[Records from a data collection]
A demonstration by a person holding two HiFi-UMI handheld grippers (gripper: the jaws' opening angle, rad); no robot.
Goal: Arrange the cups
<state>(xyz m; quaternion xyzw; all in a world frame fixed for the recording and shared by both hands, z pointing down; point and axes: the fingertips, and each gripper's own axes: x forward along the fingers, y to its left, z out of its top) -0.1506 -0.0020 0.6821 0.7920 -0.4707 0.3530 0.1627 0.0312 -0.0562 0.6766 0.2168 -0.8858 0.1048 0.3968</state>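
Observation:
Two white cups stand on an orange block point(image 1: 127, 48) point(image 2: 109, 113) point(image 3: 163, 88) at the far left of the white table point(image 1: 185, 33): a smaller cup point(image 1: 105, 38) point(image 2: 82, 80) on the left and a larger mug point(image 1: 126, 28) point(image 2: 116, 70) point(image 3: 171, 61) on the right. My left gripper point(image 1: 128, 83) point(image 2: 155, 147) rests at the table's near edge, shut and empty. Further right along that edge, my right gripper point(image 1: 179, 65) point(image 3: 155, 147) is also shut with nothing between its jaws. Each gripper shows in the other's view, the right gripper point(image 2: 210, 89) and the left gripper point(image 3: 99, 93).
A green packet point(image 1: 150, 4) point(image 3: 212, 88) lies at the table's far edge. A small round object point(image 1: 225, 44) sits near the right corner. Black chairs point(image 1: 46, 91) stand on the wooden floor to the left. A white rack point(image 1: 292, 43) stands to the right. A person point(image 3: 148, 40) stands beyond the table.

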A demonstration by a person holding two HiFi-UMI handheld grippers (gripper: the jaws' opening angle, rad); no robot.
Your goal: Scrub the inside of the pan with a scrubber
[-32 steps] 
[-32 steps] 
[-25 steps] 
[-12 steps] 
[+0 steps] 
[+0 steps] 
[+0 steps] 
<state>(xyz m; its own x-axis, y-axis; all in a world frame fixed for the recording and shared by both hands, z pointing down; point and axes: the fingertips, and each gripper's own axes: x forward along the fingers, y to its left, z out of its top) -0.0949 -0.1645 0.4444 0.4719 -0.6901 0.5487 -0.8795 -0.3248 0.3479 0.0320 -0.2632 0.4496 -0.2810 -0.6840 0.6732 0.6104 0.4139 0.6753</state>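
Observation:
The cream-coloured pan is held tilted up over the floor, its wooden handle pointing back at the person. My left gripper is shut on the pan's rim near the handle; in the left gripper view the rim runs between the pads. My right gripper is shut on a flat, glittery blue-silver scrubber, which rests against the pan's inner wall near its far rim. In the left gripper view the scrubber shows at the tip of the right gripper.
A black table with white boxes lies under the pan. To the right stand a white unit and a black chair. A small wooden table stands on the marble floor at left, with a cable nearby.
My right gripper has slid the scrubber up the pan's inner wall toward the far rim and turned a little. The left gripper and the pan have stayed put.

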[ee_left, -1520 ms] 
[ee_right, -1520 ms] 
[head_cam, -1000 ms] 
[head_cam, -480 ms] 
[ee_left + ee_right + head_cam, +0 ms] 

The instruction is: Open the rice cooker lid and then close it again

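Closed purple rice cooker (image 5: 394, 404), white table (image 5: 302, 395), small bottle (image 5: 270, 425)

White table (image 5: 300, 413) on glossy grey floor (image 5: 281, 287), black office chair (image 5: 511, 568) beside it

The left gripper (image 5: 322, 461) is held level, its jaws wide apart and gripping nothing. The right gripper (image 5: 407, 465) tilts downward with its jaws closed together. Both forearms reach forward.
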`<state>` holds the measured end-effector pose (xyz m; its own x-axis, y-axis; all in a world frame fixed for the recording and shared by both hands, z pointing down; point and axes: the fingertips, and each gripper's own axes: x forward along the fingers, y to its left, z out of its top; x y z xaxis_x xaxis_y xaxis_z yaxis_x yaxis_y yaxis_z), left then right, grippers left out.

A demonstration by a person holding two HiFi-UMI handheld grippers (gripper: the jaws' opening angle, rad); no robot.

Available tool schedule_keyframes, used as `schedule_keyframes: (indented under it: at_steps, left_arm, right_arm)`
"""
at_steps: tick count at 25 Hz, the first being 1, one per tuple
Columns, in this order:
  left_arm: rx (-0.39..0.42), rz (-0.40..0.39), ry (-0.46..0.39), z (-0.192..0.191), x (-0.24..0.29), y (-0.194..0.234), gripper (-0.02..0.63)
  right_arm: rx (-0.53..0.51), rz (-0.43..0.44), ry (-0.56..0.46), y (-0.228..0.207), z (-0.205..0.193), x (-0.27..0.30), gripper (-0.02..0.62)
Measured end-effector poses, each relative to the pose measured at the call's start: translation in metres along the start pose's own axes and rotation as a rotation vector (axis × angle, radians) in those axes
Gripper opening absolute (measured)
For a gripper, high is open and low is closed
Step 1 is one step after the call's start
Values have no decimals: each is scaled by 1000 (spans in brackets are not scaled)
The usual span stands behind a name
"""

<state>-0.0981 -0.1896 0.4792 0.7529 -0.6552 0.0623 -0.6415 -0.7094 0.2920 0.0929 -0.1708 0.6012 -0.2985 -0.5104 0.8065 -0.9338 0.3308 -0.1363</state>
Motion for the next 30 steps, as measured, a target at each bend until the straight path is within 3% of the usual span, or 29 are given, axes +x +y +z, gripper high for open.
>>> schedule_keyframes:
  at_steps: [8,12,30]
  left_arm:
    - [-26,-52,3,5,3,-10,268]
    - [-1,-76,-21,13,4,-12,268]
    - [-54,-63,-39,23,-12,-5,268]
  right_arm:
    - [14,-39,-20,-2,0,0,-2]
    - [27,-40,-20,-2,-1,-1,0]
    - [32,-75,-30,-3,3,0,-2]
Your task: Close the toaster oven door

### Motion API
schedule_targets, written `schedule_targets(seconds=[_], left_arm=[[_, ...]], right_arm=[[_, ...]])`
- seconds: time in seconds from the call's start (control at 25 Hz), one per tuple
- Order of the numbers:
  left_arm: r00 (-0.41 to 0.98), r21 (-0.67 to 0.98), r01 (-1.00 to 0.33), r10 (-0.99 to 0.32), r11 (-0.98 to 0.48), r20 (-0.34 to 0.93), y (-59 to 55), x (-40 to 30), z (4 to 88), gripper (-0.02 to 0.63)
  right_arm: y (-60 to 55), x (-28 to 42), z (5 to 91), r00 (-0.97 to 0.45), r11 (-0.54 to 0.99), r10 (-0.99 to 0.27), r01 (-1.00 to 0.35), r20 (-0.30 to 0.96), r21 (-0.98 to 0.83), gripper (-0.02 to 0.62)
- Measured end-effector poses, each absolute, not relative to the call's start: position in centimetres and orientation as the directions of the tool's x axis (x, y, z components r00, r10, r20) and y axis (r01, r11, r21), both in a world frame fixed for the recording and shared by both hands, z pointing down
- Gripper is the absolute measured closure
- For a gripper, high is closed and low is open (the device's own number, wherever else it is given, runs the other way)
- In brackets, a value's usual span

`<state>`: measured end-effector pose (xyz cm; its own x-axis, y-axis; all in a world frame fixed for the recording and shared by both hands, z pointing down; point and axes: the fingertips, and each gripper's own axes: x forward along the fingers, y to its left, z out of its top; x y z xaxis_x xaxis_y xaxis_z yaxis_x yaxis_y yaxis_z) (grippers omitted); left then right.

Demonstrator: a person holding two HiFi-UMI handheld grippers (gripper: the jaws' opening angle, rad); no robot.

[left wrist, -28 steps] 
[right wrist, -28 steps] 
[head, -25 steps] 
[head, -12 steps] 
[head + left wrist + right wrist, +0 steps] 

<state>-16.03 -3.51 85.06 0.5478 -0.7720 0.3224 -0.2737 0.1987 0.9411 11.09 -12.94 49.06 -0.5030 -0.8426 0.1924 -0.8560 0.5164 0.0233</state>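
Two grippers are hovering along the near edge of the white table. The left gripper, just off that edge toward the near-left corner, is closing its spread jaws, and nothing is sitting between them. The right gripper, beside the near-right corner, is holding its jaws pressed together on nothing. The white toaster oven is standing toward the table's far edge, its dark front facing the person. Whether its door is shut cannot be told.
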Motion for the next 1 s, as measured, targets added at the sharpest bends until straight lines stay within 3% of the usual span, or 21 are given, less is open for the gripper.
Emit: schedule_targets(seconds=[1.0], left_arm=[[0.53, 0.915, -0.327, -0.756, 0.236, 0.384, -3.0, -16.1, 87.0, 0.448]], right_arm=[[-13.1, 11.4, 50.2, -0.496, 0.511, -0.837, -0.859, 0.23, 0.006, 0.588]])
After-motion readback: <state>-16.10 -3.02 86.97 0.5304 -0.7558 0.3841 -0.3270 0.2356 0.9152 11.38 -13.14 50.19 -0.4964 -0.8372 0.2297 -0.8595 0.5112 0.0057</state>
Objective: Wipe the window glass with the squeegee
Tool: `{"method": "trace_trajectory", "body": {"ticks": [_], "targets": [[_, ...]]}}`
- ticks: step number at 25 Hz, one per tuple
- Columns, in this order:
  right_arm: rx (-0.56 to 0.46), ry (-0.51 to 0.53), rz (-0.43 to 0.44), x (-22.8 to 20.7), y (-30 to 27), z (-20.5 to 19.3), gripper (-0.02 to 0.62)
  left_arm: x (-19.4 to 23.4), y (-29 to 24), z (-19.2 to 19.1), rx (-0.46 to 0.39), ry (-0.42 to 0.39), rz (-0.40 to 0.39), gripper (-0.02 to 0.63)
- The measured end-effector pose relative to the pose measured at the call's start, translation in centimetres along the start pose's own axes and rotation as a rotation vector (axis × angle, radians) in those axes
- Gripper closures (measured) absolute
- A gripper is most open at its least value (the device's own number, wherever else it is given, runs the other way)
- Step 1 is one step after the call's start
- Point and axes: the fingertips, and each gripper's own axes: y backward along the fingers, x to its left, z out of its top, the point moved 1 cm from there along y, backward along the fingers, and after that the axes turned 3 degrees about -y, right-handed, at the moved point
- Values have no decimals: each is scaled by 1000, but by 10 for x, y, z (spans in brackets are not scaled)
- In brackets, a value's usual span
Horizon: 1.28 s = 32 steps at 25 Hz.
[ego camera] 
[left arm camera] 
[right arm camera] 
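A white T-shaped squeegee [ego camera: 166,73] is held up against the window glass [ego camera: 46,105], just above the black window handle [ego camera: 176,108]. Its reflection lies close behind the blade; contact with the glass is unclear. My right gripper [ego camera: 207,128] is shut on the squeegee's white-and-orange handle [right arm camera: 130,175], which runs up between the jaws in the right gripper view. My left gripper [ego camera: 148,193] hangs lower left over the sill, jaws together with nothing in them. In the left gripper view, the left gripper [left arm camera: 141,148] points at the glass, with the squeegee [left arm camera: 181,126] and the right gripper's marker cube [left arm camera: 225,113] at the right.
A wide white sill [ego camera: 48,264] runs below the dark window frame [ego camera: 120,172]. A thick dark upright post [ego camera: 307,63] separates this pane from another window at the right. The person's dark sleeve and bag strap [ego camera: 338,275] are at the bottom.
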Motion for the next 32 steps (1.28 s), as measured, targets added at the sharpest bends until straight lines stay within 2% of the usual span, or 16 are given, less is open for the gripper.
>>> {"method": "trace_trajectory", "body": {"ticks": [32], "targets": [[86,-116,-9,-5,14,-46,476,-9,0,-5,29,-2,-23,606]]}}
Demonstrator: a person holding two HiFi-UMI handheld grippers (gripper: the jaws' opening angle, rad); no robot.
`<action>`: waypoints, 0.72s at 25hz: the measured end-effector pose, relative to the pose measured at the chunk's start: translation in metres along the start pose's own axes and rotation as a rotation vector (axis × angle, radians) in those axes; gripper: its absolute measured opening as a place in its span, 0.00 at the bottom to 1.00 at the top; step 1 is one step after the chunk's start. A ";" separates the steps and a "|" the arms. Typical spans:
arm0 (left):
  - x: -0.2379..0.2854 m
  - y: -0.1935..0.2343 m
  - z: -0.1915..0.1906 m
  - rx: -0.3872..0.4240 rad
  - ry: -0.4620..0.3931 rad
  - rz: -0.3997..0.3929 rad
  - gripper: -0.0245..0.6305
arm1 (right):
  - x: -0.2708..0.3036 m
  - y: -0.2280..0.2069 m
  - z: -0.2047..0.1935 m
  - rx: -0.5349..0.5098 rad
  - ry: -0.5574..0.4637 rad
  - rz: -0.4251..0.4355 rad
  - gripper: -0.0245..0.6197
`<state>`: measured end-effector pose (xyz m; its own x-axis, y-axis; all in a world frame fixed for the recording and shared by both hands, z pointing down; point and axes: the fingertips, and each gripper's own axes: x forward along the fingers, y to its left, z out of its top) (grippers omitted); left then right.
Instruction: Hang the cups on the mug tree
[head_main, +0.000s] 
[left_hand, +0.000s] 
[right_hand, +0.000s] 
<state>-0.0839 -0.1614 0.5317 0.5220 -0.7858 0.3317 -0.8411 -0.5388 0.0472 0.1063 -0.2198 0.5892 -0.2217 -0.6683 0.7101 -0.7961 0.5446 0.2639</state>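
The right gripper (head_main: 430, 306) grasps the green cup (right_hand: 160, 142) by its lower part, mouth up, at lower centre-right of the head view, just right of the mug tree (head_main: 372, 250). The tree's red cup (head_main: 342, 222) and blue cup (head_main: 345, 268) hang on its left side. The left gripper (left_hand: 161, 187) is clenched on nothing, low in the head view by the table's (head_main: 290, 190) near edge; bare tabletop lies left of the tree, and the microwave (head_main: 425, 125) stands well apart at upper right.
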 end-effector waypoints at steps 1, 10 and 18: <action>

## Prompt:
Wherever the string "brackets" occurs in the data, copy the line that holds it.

## Response below:
Values have no decimals: each is scaled by 1000 (spans in brackets are not scaled)
- In brackets, a value's usual span
- Values have no decimals: each is scaled by 1000, but by 10 for x, y, z (spans in brackets are not scaled)
- In brackets, a value's usual span

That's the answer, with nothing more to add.